Further, he claimed that their platform saw a reduction of 97 per cent in a number of paragraphs validated when compared to manual human-in-loop labelling. “We have tested on multiple domains and datasets: ALP has achieved comparable accuracy (within ~1-2 per cent margins) to the state-of-the-art solutions with just 2 per cent of the labelled data when compared to human-in-loop labelling,” said Rao.
While DataNeuron is set to increase efficiency by bringing 90 per cent; first-pass machine accuracy relative to manual effort, the team said it reduced project staffing by 70-90 per cent and an RoI of 200-400 per cent.
According to Grand View Research, the global data annotation tools market is expected to grow at a CAGR of 27.1 per cent from 2021 to 2028. In 2020, however, the market size was valued at $494 million. The sector’s growth is driven by the massive adoption of data annotation tools in the automotive, retail, and healthcare sectors.
DataNeuron is looking to target customers from ITeS, data science, knowledge-based industries, life sciences, and tax and legal domains. It is now available on Microsoft Azure Marketplace. “We are currently acquiring customers through direct contacts, partners, through leadership and advisors,” said Rao. However, it is planning to start targeted advertising campaigns in 2022.
“We are currently working towards auto-validation to future reduce the human-in-loop validation based on accuracy/confidence,” said Rao.
He said they are also launching an Advanced Masterlist to support subjective labelling of datasets (where clear class distribution is missing), custom NER, model versioning to support datasets that require constant changes to support incremental learning cycles, and lastly, multi-user validation (weighted voting).

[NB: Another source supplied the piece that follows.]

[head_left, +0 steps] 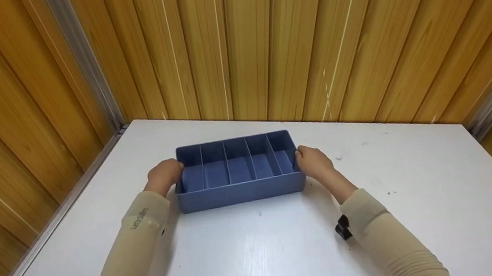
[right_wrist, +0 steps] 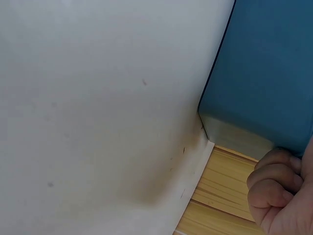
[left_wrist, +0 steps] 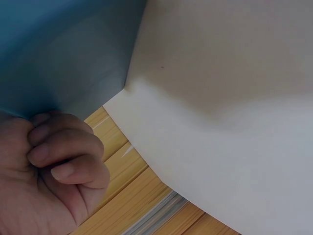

DataNeuron believes that the focus within machine learning will shift from algorithms to high-value and explainable data. “We are continuing our research in artificial general intelligence (AGI) to enable 100 per cent automation in data labelling required to scale supervised learning-based algorithms,” said Rao.
Further, he said their goal is to scale the development of AI models by providing better data, explainability of AI and reducing the opinion bias caused by human-in-loop labelling. “We also want to scale DataNeuron’s capabilities beyond NLP, with possible applications in computer vision, audio, and image labelling,” said Rao, sharing the roadmap.